* Assignment
After locating the line that contains "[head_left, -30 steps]", transcribe exactly that line and each one after it until the data ends, skipping pictures.

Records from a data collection
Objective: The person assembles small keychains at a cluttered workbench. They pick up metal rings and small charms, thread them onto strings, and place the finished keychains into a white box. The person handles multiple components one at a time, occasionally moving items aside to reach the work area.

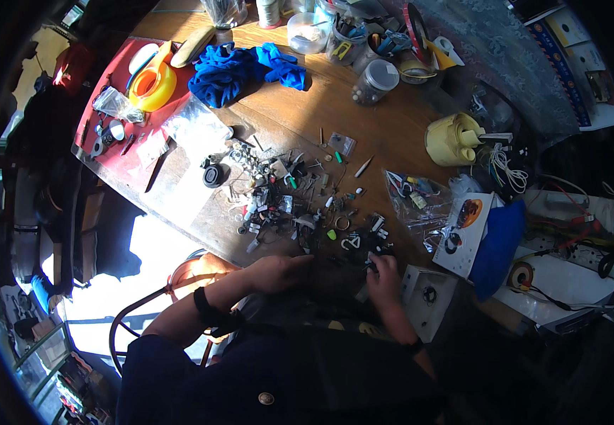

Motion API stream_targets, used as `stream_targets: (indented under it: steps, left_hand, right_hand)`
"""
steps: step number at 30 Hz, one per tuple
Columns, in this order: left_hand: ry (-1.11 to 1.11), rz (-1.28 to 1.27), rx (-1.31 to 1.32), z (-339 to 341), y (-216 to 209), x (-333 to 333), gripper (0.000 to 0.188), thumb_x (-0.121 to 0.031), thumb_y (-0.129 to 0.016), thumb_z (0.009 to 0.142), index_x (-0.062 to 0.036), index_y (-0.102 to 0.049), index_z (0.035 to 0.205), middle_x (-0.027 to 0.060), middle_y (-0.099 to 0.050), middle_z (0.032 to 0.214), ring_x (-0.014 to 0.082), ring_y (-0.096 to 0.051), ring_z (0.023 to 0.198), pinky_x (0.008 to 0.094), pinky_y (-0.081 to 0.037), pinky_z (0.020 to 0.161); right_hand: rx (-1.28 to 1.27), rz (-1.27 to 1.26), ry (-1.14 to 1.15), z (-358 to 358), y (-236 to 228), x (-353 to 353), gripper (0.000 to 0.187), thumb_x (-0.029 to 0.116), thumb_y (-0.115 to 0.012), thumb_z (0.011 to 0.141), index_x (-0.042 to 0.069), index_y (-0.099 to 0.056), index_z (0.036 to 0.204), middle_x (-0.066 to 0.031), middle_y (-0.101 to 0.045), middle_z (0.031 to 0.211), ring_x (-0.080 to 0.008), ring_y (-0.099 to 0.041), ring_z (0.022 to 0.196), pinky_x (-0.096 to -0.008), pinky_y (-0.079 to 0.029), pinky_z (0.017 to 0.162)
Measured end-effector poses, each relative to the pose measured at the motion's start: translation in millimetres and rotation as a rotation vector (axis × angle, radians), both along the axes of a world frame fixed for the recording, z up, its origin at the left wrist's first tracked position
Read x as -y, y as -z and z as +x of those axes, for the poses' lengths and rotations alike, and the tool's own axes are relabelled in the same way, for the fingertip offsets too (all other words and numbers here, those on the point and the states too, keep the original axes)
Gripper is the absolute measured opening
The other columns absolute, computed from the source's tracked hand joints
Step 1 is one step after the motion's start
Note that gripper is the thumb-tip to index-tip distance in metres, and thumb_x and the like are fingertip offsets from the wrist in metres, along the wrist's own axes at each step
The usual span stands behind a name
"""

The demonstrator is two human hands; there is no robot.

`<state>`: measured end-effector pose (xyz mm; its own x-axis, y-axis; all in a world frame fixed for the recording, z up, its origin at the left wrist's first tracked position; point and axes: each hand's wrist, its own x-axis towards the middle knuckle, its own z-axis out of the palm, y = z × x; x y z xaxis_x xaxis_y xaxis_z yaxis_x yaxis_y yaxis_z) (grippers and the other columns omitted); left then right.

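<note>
A small, dark piece with a bluish tint (371,267) sits in the fingertips of the right hand (383,280), just short of the loose heap; its shape is largely hidden, and it is too small to identify. The loose heap of small mixed metal and plastic parts (289,185), mostly grey, black and white, sprawls unsorted across the wooden tabletop (399,131), beyond both hands. On its near side lie a rounded yellow-green plastic piece (332,234) and, just beside it, a bent white hook-like piece (351,243), lying flat.

No text can be read: the blue strip (559,71) at upper right bears printed characters too small to tell.
</note>
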<state>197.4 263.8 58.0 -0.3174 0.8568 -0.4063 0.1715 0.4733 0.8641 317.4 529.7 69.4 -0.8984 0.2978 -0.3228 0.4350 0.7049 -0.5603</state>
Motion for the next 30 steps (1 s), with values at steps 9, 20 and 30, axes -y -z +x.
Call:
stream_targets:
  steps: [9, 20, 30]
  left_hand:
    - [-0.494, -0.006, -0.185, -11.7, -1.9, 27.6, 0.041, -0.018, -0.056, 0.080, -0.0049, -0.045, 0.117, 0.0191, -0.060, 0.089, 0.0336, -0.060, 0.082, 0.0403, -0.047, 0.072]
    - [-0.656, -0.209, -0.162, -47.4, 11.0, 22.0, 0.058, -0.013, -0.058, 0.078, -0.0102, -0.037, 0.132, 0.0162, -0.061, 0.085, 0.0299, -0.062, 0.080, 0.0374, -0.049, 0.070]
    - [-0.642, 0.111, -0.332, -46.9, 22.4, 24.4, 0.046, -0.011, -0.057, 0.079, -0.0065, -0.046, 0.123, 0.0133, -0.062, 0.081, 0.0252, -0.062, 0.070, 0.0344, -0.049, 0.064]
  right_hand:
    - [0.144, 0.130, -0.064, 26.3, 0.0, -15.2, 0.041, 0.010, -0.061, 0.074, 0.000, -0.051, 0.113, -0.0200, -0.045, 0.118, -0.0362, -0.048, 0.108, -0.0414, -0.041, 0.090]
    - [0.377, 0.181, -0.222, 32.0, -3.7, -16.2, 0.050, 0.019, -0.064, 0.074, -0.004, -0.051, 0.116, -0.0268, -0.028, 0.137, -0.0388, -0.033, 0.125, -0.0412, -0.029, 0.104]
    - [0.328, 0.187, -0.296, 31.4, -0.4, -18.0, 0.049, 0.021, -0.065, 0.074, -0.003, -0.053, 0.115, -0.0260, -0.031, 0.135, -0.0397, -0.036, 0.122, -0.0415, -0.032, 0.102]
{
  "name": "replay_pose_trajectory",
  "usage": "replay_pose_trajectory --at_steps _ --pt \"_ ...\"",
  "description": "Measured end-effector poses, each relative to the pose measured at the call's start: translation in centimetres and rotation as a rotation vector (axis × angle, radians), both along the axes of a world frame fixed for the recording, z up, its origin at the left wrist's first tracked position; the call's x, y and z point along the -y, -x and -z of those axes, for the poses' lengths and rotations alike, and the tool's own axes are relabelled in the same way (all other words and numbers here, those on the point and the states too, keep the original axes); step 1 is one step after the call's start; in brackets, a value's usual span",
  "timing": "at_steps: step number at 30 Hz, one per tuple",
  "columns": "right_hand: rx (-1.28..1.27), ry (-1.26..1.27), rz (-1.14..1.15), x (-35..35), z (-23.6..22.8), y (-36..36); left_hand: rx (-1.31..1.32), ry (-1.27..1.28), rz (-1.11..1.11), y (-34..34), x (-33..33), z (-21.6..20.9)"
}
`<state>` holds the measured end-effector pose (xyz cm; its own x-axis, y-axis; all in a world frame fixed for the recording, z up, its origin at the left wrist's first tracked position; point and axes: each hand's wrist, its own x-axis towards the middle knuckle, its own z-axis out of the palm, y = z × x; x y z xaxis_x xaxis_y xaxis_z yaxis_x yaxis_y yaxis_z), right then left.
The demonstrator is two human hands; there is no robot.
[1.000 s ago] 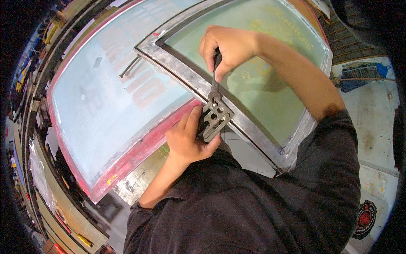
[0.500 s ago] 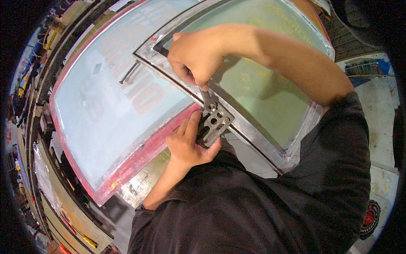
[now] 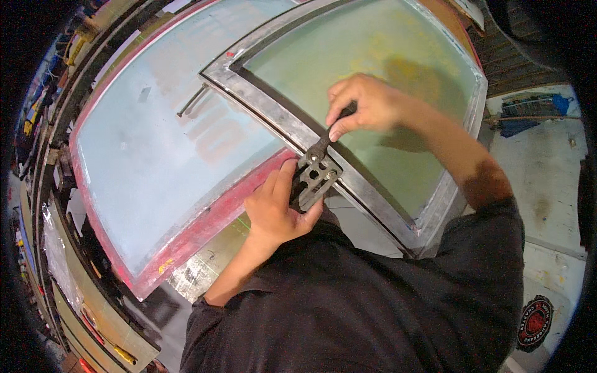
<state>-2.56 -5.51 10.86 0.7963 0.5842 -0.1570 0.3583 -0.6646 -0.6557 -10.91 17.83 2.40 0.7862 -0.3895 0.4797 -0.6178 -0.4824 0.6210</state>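
"Across the left of the frame, on the red-edged pale blue panel (image 3: 155, 161), has anything shifted?"

"Hardly. Right of it, the bare left hand (image 3: 272, 208) sits where it did, and so does the flat grey metal bracket (image 3: 318, 179) with round holes and slots, at the centre of the frame. Just above, though, the dark metal wrench (image 3: 321, 145) leaned up and left half a second ago; now it slants up and right, the bare right hand (image 3: 371, 105) having swung along, over the pale green sheet (image 3: 398, 174)."

"Meaning what?"

"One sweep of the wrench about the bracket's upper corner, I'd judge, with the left hand bracing. Whether anything there is tight, I can't tell."

"And the fingers?"

"On the left hand they lie nearly side by side, tips at the bracket's left edge, thumb well apart at its lower end, so the metal sits between. On the right, thumb and curled fingers pinch the wrench's handle, its dark end showing between them; the farther fingertips are hidden from me."
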Motion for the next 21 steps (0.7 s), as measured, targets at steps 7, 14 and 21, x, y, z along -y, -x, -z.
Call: replay_pose_trajectory --at_steps 7,14,21 --pt "0.308 -0.054 0.488 -1.6 2.4 10.4 -0.049 0.021 -0.009 0.2 0.0 -0.1" --pt "0.483 0.124 0.646 -5.4 1.9 14.8 -0.04 0.05 -0.026 0.3 0.1 0.1" --pt "0.44 0.013 0.58 -3.7 1.8 13.7 -0.027 0.094 -0.03 0.2 0.3 0.3"
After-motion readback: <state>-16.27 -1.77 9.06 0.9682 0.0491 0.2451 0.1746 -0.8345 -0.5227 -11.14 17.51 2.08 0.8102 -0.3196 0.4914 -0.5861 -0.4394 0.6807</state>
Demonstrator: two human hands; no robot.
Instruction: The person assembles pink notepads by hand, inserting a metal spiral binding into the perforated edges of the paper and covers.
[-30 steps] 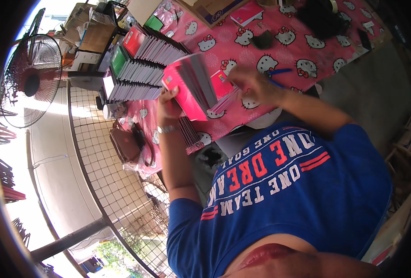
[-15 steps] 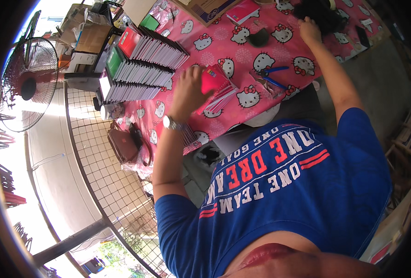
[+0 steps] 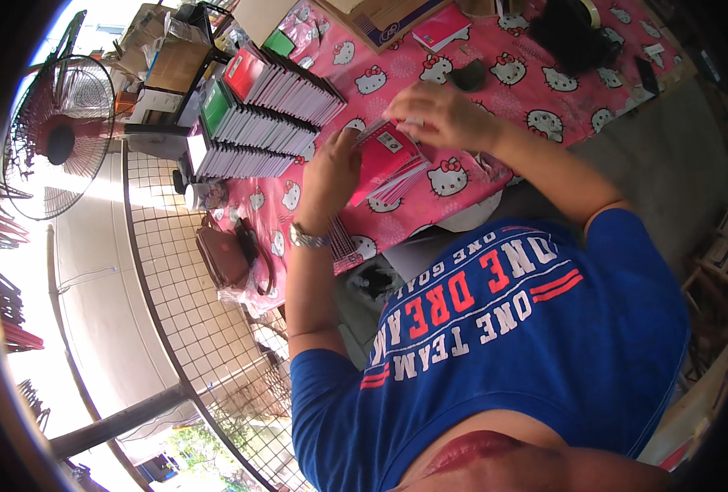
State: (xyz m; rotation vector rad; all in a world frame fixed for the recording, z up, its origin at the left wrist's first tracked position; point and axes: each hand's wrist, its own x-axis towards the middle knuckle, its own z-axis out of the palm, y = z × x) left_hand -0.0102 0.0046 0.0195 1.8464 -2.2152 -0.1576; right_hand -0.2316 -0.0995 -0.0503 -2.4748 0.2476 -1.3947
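Note:
A fanned stack of thin pink notebooks lies on the pink cartoon-print tablecloth in front of me. My left hand, with a metal-banded watch at the wrist, is closed at the left edge of the top notebook. My right hand reaches in over the stack's far side, its fingers pinched on a thin strip that looks like a binding coil. This strip runs along the notebook's upper edge toward my left fingertips. Its exact kind is hard to make out.
Rows of stacked spiral notebooks stand at the left. A black tangled heap, a dark green piece and a cardboard box lie farther back. A brown bag and a fan are on the left.
My right hand has come from the black heap to the pink notebooks, bringing a thin strip. Its arm now covers the blue-handled pliers. My left hand has drawn its fingers in at the notebook's edge.

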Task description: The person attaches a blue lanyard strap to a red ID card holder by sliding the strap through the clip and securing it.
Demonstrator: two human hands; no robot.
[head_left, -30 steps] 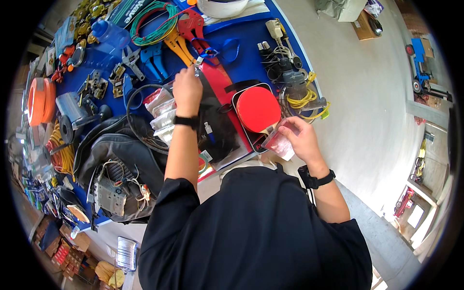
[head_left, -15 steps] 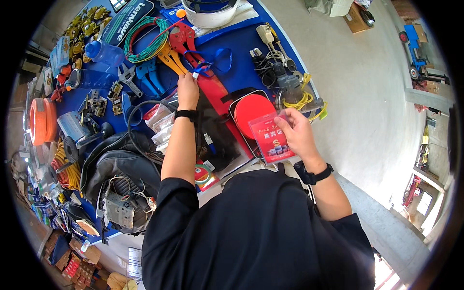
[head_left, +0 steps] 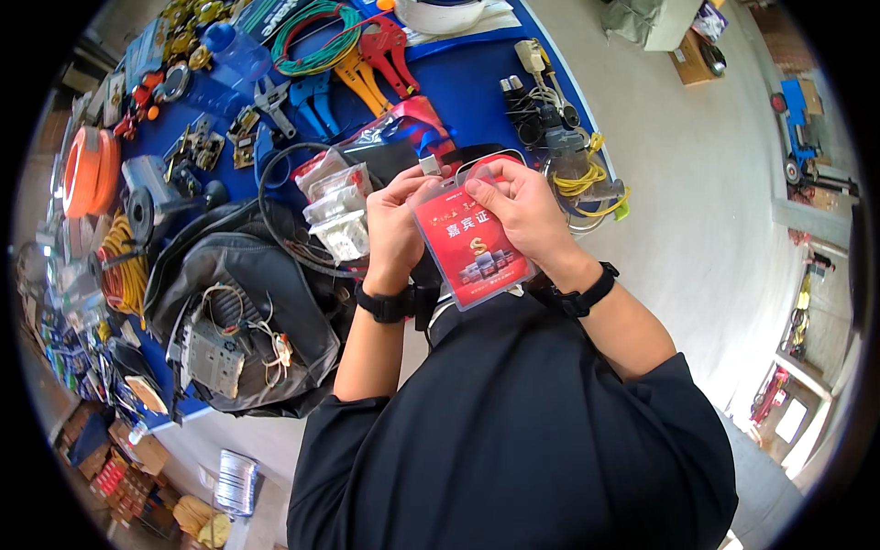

* Exercise solution
[head_left, -30 steps] 
[head_left, -15 steps] 
[head_left, +0 steps] 

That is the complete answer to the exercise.